Costs: Neither party is entitled to costs under Rule 19
97We find that neither party is entitled to costs.
98Pursuant to Rule 19.1 of the Licence Appeal Tribunal Rules, costs may be awarded in the event that a party in a proceeding has acted unreasonably, frivolously, vexatiously, or in bad faith.
99The applicant did not provide any closing submissions on the matter of costs that he was seeking or the request for costs made by the respondent. The respondent submitted that it was seeking costs because the applicant withdrew CAT Criteria 2 and 6 on the first day of the hearing and submitted that it should be awarded costs for such a last-minute change of the circumstances of the matter. It submits that the applicant failed to provide prior notice before the commencement of the hearing.

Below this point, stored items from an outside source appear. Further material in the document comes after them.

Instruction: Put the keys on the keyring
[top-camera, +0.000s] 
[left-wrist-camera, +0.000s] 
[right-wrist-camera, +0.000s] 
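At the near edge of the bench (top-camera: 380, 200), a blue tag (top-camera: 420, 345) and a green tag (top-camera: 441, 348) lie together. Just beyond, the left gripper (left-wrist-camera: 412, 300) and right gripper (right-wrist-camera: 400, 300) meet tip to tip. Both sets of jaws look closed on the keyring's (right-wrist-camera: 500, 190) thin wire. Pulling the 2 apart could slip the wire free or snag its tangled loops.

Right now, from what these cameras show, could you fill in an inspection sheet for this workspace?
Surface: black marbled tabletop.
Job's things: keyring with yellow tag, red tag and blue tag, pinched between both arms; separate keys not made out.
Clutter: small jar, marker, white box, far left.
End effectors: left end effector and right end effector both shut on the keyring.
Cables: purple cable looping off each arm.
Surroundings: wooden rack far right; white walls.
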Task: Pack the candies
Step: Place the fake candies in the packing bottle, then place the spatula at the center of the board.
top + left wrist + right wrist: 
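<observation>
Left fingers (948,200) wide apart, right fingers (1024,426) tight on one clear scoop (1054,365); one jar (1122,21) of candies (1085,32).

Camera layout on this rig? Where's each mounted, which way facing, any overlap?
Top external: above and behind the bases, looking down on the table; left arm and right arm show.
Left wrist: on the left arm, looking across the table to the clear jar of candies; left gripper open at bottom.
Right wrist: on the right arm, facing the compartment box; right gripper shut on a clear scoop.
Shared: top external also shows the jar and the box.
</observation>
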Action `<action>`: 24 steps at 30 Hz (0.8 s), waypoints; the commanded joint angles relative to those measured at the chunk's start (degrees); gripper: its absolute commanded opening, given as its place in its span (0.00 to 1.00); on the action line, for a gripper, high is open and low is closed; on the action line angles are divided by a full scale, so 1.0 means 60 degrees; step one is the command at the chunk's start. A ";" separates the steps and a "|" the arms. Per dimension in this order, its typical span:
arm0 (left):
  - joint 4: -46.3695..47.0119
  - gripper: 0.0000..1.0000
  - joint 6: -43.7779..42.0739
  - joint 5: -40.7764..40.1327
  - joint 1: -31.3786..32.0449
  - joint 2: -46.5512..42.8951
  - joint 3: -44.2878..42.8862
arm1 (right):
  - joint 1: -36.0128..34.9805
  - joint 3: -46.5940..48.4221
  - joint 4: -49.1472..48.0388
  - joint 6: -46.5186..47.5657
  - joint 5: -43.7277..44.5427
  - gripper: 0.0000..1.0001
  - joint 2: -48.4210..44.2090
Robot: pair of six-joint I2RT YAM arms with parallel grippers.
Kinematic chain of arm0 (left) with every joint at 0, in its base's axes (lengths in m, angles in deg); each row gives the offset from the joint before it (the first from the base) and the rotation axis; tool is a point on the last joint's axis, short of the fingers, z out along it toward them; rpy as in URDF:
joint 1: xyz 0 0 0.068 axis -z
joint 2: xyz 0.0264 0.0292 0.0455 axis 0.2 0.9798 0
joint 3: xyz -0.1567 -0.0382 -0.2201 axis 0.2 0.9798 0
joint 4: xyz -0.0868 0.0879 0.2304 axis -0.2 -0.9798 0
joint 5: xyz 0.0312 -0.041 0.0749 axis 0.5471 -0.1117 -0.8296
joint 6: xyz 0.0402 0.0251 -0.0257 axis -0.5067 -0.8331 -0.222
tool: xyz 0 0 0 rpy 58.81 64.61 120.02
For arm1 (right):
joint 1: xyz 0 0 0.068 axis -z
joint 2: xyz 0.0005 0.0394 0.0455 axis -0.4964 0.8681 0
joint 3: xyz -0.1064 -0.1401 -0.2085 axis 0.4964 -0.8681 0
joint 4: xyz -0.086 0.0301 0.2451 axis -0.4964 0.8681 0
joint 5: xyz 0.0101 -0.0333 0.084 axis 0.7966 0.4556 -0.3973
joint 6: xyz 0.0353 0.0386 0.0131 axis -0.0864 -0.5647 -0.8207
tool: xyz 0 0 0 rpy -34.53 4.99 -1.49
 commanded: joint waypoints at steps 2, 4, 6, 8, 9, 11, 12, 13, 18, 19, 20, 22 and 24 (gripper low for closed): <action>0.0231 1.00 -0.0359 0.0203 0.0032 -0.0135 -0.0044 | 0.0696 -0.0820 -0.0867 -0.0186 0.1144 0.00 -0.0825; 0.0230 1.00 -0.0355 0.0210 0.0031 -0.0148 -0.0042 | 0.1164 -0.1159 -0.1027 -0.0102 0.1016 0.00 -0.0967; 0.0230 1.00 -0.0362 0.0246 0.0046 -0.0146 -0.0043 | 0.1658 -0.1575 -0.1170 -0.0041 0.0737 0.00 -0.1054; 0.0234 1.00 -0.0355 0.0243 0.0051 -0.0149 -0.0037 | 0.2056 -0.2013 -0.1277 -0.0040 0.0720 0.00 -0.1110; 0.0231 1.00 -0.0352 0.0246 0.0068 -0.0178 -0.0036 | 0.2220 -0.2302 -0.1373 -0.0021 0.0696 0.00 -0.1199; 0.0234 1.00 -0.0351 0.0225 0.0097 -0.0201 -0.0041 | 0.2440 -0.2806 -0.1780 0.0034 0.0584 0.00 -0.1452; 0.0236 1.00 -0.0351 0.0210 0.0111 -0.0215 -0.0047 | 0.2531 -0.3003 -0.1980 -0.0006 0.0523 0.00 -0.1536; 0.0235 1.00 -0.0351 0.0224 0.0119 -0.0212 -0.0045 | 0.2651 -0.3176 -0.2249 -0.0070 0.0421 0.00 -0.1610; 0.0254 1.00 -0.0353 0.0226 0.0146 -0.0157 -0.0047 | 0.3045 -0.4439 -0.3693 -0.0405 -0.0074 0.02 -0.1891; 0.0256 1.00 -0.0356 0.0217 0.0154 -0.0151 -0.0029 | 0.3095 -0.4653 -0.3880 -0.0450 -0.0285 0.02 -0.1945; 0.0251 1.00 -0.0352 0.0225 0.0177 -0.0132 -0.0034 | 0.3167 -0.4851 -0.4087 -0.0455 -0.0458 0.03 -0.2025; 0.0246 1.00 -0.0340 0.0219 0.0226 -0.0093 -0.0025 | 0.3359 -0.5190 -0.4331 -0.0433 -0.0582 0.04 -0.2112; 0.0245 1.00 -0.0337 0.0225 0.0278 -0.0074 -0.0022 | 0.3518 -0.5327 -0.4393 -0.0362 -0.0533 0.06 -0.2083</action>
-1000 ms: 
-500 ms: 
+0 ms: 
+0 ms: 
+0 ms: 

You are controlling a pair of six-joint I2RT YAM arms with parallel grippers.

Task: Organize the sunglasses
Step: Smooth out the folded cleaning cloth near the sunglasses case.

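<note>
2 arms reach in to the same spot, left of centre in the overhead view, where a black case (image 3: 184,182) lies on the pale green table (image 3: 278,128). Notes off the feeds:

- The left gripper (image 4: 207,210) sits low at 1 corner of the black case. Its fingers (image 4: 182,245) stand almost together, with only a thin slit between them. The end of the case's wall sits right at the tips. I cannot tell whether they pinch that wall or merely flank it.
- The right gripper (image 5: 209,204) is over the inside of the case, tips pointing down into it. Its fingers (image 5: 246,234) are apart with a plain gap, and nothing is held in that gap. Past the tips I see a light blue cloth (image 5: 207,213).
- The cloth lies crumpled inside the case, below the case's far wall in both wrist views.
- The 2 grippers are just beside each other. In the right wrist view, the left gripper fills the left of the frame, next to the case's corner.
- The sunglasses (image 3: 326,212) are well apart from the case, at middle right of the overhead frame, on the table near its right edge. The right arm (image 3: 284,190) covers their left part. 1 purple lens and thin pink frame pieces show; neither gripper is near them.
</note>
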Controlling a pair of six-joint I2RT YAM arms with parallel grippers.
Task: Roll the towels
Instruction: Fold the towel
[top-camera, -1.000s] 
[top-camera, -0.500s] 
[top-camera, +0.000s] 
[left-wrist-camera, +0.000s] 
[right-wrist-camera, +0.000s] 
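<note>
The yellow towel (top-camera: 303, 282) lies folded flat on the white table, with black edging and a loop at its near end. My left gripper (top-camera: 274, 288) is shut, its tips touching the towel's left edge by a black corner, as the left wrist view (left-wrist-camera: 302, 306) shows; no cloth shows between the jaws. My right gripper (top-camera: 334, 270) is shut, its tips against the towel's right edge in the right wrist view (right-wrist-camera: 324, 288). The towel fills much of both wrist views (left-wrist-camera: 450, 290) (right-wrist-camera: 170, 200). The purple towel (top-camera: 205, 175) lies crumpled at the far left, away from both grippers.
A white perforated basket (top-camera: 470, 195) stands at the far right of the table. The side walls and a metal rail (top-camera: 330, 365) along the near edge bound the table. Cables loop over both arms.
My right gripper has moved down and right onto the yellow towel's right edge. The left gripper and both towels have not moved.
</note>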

100We find that the applicant’s withdrawal of CAT Criteria 2 and 6 on the first day of the hearing does not meet the high standards of conduct that is unreasonable, frivolous, vexatious, or bad faith. Withdrawing the two criteria to an issue in dispute that lack evidence in support of it, even if done shortly before or at the commencement of a hearing, is more reasonable than proceeding with the issues. I find the applicant’s behaviour did not impact the Tribunal’s ability to carry out a fair, efficient and effective process.
101Both the applicant and the respondent’s requests for costs are denied.
ORDER
102The applicant has not sustained a catastrophic impairment as defined by the Schedule.
103The applicant is entitled to payment in the amount of $2,665.50 in the plan for a chronic pain assessment, plus interest pursuant to s. 51 of the Schedule.
104The applicant is not entitled to other treatment and assessment plans in dispute.
105The applicant is not entitled to an award.
106The parties are not entitled to costs.